Carissimi soci della Rete Semi Rurali,

Vi scriviamo per esprimere le nostre forti perplessità e la nostra preoccupazione riguardo la pratica della registrazione delle sementi di certe varietà locali come “Varietà da Conservazione.”

Pensiamo che la registrazione delle varietà locali non sia l’unica via percorribile per la loro tutela, né la più auspicabile. Come CampiAperti pensiamo che i semi debbano essere un bene comune, accessibili a chiunque coltiva, come noi. Ci auguriamo che questa sia una posizione condivisa dalla RSR.

Durante l’ultima assemblea annuale di Rete Semi Rurali (marzo 2017), abbiamo sentito alcune voci discordanti sulla questione delle registrazioni.

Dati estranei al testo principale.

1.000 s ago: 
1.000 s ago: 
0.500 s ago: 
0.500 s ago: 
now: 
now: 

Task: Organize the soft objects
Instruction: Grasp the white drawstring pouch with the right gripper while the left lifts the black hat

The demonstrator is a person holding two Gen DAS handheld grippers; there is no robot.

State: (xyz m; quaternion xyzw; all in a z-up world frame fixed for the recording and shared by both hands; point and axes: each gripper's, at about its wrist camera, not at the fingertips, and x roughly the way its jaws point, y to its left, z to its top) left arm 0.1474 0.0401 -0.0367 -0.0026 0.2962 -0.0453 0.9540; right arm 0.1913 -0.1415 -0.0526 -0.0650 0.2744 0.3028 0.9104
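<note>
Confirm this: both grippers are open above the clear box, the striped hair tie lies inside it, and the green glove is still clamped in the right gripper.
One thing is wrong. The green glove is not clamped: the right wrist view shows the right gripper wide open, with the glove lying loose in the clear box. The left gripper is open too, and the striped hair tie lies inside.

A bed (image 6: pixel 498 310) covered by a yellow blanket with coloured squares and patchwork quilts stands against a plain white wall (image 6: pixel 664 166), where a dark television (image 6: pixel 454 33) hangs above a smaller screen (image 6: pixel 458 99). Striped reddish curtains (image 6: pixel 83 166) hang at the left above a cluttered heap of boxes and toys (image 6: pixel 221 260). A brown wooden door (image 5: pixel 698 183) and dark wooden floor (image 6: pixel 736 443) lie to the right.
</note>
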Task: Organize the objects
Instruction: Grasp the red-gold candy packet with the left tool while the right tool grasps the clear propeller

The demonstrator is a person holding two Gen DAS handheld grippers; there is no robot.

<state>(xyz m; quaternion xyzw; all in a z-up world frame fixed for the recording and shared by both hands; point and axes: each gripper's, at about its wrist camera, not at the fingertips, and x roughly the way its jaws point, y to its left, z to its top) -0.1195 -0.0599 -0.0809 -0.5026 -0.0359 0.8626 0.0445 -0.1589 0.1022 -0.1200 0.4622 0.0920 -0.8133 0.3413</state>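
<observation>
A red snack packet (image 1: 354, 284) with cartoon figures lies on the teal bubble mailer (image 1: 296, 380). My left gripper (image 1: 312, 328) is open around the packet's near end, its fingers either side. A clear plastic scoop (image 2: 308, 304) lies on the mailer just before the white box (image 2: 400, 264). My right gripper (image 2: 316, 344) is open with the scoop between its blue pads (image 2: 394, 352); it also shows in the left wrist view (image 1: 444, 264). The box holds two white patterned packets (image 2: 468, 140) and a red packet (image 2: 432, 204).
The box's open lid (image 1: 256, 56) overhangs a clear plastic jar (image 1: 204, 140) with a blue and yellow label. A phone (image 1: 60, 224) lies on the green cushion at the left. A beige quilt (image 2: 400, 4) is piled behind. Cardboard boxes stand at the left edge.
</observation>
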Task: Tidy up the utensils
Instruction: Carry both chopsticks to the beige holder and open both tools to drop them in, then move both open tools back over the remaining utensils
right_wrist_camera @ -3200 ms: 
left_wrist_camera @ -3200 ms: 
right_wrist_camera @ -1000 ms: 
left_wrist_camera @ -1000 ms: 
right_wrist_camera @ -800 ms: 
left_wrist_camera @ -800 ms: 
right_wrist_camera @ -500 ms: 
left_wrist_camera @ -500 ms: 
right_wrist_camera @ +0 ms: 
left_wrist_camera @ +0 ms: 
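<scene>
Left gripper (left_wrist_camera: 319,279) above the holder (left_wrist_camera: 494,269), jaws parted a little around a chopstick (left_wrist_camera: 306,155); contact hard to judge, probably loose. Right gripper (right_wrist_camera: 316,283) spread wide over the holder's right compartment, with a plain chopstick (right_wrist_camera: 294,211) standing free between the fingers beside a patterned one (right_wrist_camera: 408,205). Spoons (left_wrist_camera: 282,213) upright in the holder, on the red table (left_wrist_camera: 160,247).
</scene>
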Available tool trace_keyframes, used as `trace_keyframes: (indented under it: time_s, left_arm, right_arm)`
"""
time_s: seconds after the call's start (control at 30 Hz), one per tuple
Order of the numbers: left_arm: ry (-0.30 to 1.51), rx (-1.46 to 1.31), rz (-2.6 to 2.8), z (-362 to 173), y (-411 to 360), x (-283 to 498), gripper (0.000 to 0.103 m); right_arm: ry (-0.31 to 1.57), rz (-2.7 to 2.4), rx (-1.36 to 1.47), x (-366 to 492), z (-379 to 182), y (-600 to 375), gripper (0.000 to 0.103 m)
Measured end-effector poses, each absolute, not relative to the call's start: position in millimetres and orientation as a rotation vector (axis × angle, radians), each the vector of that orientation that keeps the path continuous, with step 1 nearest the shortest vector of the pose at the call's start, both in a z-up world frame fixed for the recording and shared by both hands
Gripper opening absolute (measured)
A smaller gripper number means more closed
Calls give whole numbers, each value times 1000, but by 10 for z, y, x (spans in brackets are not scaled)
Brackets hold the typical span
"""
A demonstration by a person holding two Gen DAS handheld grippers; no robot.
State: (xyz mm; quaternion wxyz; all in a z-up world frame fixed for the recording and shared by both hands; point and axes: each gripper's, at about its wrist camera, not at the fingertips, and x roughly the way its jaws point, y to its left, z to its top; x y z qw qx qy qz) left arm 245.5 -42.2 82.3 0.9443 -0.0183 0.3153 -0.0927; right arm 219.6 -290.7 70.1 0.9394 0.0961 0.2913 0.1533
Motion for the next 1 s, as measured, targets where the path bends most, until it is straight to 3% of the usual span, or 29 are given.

Alcuni di noi ritengono che la pratica della registrazione dei semi sia uno strumento per tutelare le varietà locali sia sul lato della qualità e della salute del seme, sia legalmente da eventuali “miglioramenti” o appropriazioni indebite delle multinazionali del seme.

Invitiamo tutti nella Rete ad una seria riflessione sulle possibili conseguenze (non solo legali, ma anche concrete e immediate) che questa strada avrebbe.

CampiAperti condivide la posizione espressa da ARI e da CROCEVIA durante l’assemblea generale di RSR, posizione espressa nel documento “Varietà locali: difendiamo la loro circolazione dal sistema del mercato formale”. Riteniamo che il registro nazionale della varietà agrarie rimuova i semi dalla dimensione di bene comune, tutelata del trattato FAO (Roma 3/11/2001) e risultato di anni di lotte contadine internazionali, e li collochi nel quadro regolatorio di UPOV che ha come obiettivo la tutela dei brevetti delle multinazionali del seme.

La registrazione di una varietà, oltre a selezionare una singola linea genetica, cosa che ne riduce la variabilità e le possibilità di adattamento, gli assegna un “custode,” un singolo o una organizzazione, che in pratica acquisisce il potere di decidere chi ha accesso e chi no, quanto seme rendere disponibile sul mercato di anno in anno, a che condizioni e a che prezzo.

Abbiamo già toccato con mano le conseguenze di questa pratica.

Un nostro produttore che ha il podere vicino a Vasto, ad esempio, si è visto negare più volte il grano Solina dal Consorzio della Solina d’Abruzzo già prima della sua registrazione, perché (a detta del responsabile del consorzio) coltivava terreni “non adatti”, troppo a bassa quota “per garantire le stesse qualità organolettiche”, anche a fronte di documenti che riportano come questa varietà in passato venisse coltivata in quei luoghi.  Un altro produttore abruzzese, che aveva coltivato la Solina del Consorzio e ne aveva ceduta una parte come seme, ci ha segnalato la precisa raccomandazione proveniente dal consorzio di non condividerlo per non inflazionarlo e svalutarlo, segnalandoci anche il contestuale aumento stratosferico del prezzo della Solina.

Probabilmente la moderna definizione, ad opera del consorzio stesso, della popolazione di semi chiamata “Solina” è forzatamente molto più restrittiva di quanto non era in passato per motivi che poco hanno a che fare con la sua conservazione.

Si tratta, quindi, di due idee di “custodia” del seme piuttosto diverse: da una parte si ritiene che queste varietà debbano avere libera circolazione e le si riconosce come “bene comune”; dall’altra le si trasforma in un bene proprio del consorzio di turno, o simili, e si tenta di “salvaguardare” il prodotto sequestrandolo nella sua supposta e folcloristica tipicità, impedendo ad altri di seminarlo.

Durante l’assemblea di marzo 2017, la registrazione della Solina è stata presentata come ‘buona pratica’ da cui eventualmente trarre spunto.  Riteniamo che la pratica di registrazione sia politicamente ambigua nonché problematica e invitiamo tutta la rete, ed in primis chi al suo interno sta già registrando semi di varietà locali, ad una seria riflessione a riguardo.